December 25, 2011

Lotus Plant: Eaters; Growers; Controllers

"A major source of objection to a free economy is precisely that... it gives people what they want instead of what a particular group thinks they ought to want." -- Milton Friedman

Even on a day like today you would be hard-pressed to find even a single adult individual anywhere on the planet who believes that there really is a Santa Claus who lives on the North Pole and embarks on a once-a-year trek across the globe via an airborne sleigh pulled by flying reindeer to deliver gifts through chimneys! Yet this is a story which many (or most) children with less than a decade on Earth, having been told by their parents to explain gifts under the tree, wholeheartedly believe all the same. For the vast majority of us though, we found out long before we reached adulthood and likely well before our teenage years that all those mythical characters like Santa Claus and the Tooth Fairy were nothing more than fables passed on by some parents to their children from generation to generation.

Yet there are (perhaps unsurprisingly) untold numbers of people in almost every country on the planet who believe that there is a Santa Claus - or maybe a Sugar Daddy - out there whose duty it is to have their needs and desires taken care of. For many such misguided folks, the State is their Sugar Daddy. Others who disagree with this view, nevertheless believe that the duty of the State is to act as their real Daddy in telling them whether they are allowed to eat the Lotus Plant and if so, in what quantity.

The selected article does a good job of exposing the shortcomings of our adult children from the Left, while failing to acknowledge equally misled fully-grown adolescents on the Right. There is however a growing number of real adults who have come to the realization that those on the Left can go ahead and eat as many Lotus Plants as they are able to grow, while those on the Right can cultivate as many acres of Lotus Plants as they have lands for without needing Daddy's approval. Grow up everybody!

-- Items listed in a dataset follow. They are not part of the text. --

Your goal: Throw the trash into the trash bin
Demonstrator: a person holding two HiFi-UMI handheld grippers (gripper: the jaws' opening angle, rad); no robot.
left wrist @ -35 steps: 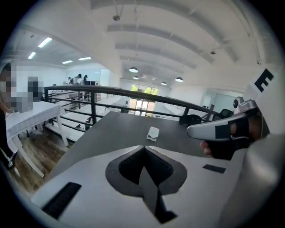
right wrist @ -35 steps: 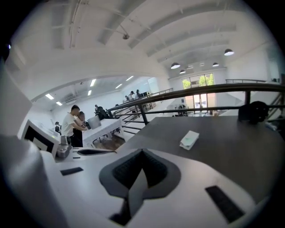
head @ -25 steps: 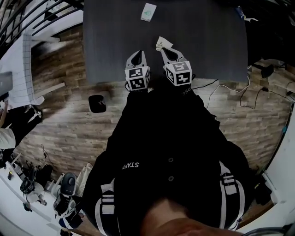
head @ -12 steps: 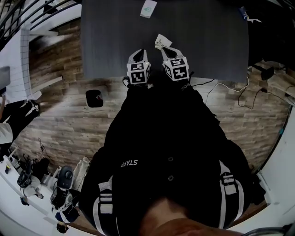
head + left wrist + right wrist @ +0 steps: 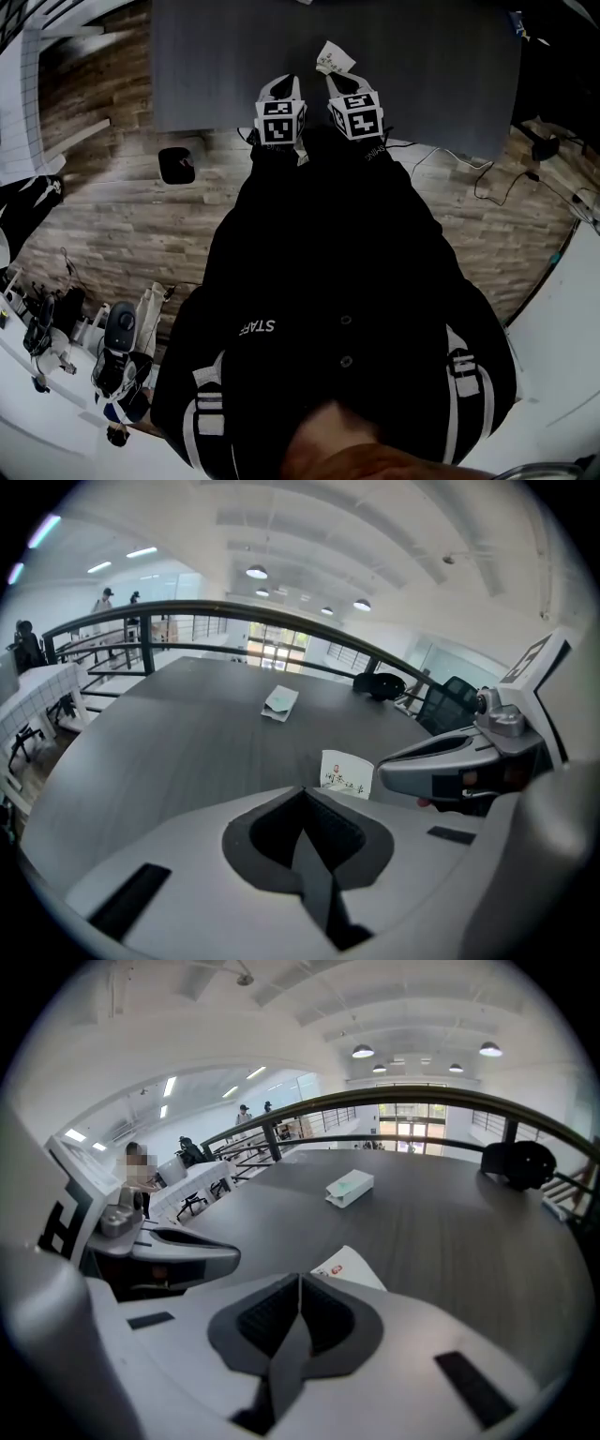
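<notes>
A white printed paper scrap [image 5: 333,61] [image 5: 345,772] [image 5: 349,1267] lies on the dark grey table [image 5: 431,75]. My right gripper [image 5: 343,82] [image 5: 300,1279] is shut with nothing in the seam. The scrap sits just past its tip, and I cannot tell whether they touch. My left gripper [image 5: 279,86] [image 5: 305,794] hovers alongside to the left, also shut and empty. Farther back on the table lies a small white and green box [image 5: 279,702] [image 5: 349,1188]. A small black container [image 5: 176,165] stands on the wooden floor, left of the table's near edge.
A black rounded object [image 5: 380,682] [image 5: 517,1163] rests at the table's far edge by a railing [image 5: 187,611]. Cables [image 5: 487,173] trail over the floor at the right. White desks and bags [image 5: 122,347] crowd the left side. My dark jacket fills the lower head view.
Both grippers have sunk toward the table, still side by side and shut. The head view has shifted, so the box has slid off the top edge. The paper scrap has stayed put.
</notes>
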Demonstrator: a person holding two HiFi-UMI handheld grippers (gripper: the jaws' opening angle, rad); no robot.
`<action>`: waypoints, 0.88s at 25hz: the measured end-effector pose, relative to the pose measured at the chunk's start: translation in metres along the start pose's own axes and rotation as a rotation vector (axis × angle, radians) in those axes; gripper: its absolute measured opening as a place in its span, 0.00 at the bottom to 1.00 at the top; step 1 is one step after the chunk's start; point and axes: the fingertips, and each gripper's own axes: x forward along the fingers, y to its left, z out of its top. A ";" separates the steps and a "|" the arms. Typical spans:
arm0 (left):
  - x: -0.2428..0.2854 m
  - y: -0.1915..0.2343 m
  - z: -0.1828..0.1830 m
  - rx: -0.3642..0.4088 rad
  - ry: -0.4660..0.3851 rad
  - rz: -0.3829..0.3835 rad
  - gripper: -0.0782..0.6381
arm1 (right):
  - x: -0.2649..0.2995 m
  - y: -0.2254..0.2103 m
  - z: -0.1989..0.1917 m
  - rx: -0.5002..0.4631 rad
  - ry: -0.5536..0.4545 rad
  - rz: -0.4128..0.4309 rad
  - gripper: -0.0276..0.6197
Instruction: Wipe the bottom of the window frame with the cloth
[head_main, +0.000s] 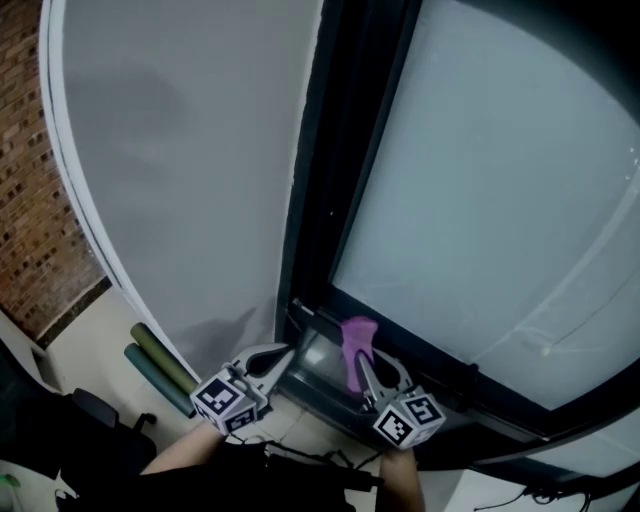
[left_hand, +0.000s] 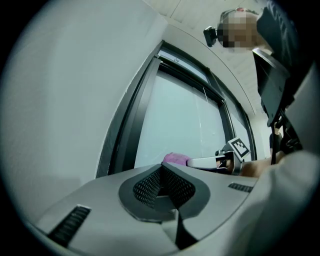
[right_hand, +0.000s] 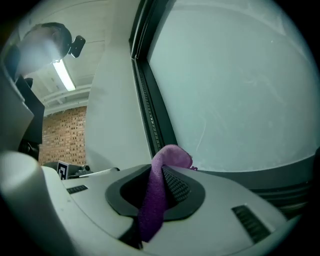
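The right gripper (head_main: 362, 362) has its fingers closed on the purple cloth (head_main: 355, 345). In the right gripper view the cloth (right_hand: 156, 196) runs as a strip down between the closed fingers. A rounded fold pokes out past the tips, so soft fabric rather than hard plastic would meet the window frame (head_main: 450, 375). The gripper is down by the frame's bottom rail, near the corner where the dark upright post meets it. That looks like a sensible starting end for a sweep along the rail. The fold sits right at the rail and the lower edge of the frosted glass (head_main: 480, 180), but no view settles whether it is actually pressing on the rail. The left gripper (head_main: 268, 360) has its fingers shut together with nothing between them. It sits just beside the right one on the wall side of the post, seemingly parked clear of the wiping path rather than helping. From the left gripper view the cloth (left_hand: 175, 158) shows just beyond the closed fingertips. Two green rolls (head_main: 155, 365) lie on the floor below the pale wall, apart from the work.
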 end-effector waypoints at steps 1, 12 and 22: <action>0.001 -0.001 0.000 -0.002 -0.003 0.000 0.11 | -0.003 0.001 -0.001 -0.019 0.005 -0.012 0.14; 0.019 0.003 -0.006 -0.002 -0.007 -0.007 0.11 | -0.029 -0.001 0.000 -0.080 -0.026 -0.056 0.14; 0.025 0.007 -0.010 0.002 0.022 -0.016 0.11 | -0.020 -0.002 -0.007 -0.080 -0.014 -0.052 0.14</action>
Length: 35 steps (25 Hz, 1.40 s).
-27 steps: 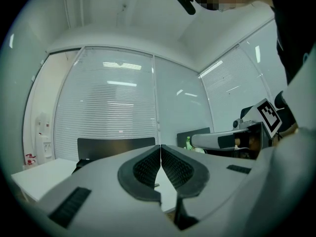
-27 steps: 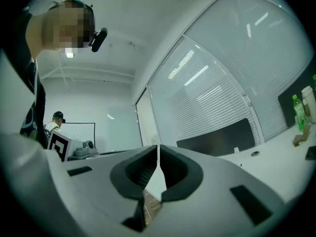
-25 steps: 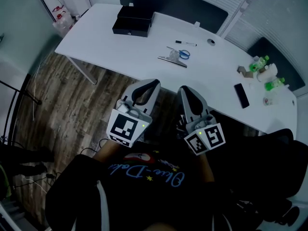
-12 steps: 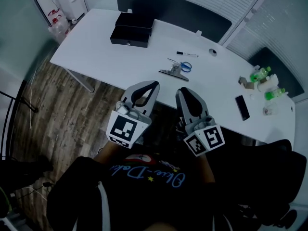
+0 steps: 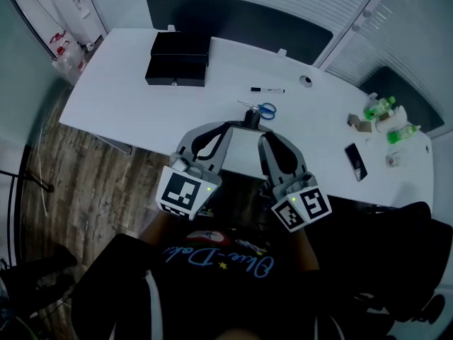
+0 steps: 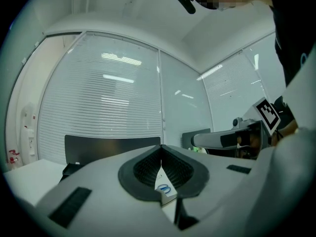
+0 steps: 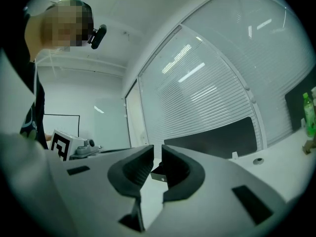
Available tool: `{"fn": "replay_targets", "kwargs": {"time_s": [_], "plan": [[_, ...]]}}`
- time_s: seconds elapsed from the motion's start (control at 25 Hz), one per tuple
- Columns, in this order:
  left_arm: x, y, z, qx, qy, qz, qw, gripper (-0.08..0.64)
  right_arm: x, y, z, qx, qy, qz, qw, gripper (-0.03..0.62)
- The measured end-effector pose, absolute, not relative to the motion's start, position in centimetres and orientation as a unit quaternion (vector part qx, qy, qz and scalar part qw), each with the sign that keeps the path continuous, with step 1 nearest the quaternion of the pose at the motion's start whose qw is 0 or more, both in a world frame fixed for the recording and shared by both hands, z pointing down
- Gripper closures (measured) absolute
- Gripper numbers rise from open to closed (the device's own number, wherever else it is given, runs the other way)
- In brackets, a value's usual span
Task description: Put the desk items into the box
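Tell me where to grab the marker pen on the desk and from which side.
Probably mid-barrel on the marker pen, coming down from above with the jaws across its thin width. It lies flat on the desk, long axis left to right in the head view, with bare desk on both long sides; the scissors lie apart.

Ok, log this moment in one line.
left claw: shut, empty | right claw: just been opening, nothing between | both: at desk near edge, short of scissors | box: untouched
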<state>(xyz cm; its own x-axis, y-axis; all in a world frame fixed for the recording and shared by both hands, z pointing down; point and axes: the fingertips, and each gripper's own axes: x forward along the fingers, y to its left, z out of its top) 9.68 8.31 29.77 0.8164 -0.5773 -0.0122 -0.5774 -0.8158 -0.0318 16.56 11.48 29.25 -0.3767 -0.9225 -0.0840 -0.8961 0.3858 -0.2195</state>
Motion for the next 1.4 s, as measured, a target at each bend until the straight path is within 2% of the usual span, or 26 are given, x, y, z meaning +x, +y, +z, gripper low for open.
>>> {"fn": "replay_targets", "kwargs": {"time_s": [0.44, 0.88, 1.4], "plan": [[9.7, 2.5, 31.0, -0.961, 0.275, 0.001, 0.003, 0.551, 16.1, 6.0, 30.1, -0.57, 0.814, -0.069, 0.086, 0.537], [10.7, 1.3, 32.2, -0.968, 0.249, 0.005, -0.02, 0.551, 17.7, 5.4, 31.3, -0.598, 0.795, -0.077, 0.061, 0.537], [11.0, -0.9, 32.7, -0.959, 0.284, 0.001, -0.02, 0.551, 20.4, 2.6, 31.0, -0.559, 0.824, -0.08, 0.046, 0.537]]}}
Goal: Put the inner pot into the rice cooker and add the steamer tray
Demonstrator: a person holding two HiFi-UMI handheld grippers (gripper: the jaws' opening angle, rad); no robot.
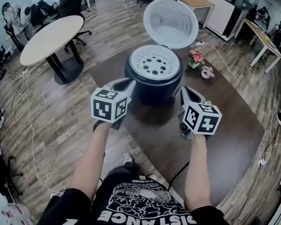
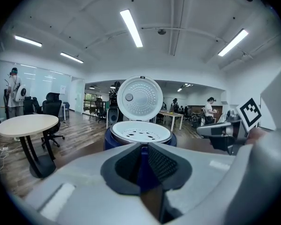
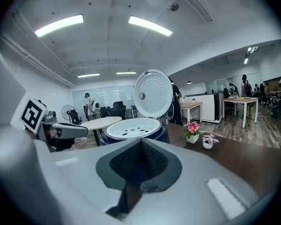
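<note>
The dark blue rice cooker (image 1: 153,81) stands on the brown table (image 1: 215,139) with its lid (image 1: 171,22) swung up. A white steamer tray (image 1: 154,63) with several holes lies in its mouth and hides what is under it. My left gripper (image 1: 129,82) sits at the cooker's left side, a little short of it. Its jaws (image 2: 143,146) stand a narrow slit apart with nothing between them. My right gripper (image 1: 184,91) is at the cooker's right side, its jaws (image 3: 140,142) shut and empty. Both point at the tray (image 2: 140,131) (image 3: 133,128).
Two small flower pots (image 1: 195,57) (image 1: 207,71) stand on the table, right of the cooker. A round pale table (image 1: 51,36) and office chairs are on the wood floor to the left. Cables run across the floor. People stand far off in the room.
</note>
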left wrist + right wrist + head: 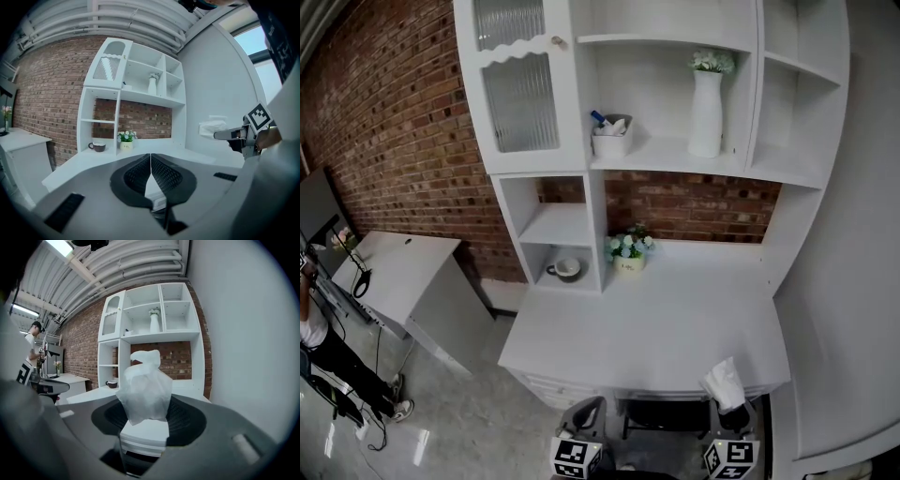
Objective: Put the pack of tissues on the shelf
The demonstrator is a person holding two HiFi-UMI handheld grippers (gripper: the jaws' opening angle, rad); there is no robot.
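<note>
My right gripper (727, 414) is shut on the pack of tissues (724, 382), a white pack with a tissue sticking up from its top. It hovers over the front right edge of the white desk (656, 328). In the right gripper view the pack of tissues (144, 392) fills the space between the jaws and points toward the white shelf unit (154, 333). My left gripper (584, 418) hangs below the desk's front edge, shut with nothing in it. In the left gripper view its pads (150, 165) meet, and the right gripper (236, 135) shows off to the right with the tissues (211, 127).
The shelf unit (675, 155) holds a tall white vase with flowers (706, 111) and a white container (611, 139). A flower pot (628, 255) stands at the desk's back, with a cup (566, 270) in the low cubby. A side table (394, 272) and a person (319, 347) are at left.
</note>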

Friday, December 23, 2011 – by Joel F. Wade

Joel Wade

In book nine of Homer's Odyssey, Odysseus tells of how he and his men came upon an island populated by the Lotophagians – people who do nothing but eat the Lotus plant, "which was so delicious that those who ate of it left off caring about home." Odysseus forced the three of his men who had eaten this plant back onto their boat, "though they wept bitterly."

These three men wanted to stay, to be forever under the effects of the illusion of the lotus, to the point that they would forget everything that thus far had given their lives meaning.

There is a desire indulged by many on the left to have all things taken care of, to be free of worry, free of hardship, free of stress, free of the toil and difficulty of life. It can be a wonderful thing to have abundance, to live a life where you are free to do as you please and where your needs and desires are taken care of.
But it can also be a gentle curse, as dangerous as the rocks to which the Sirens of that same Odyssey lured their prey.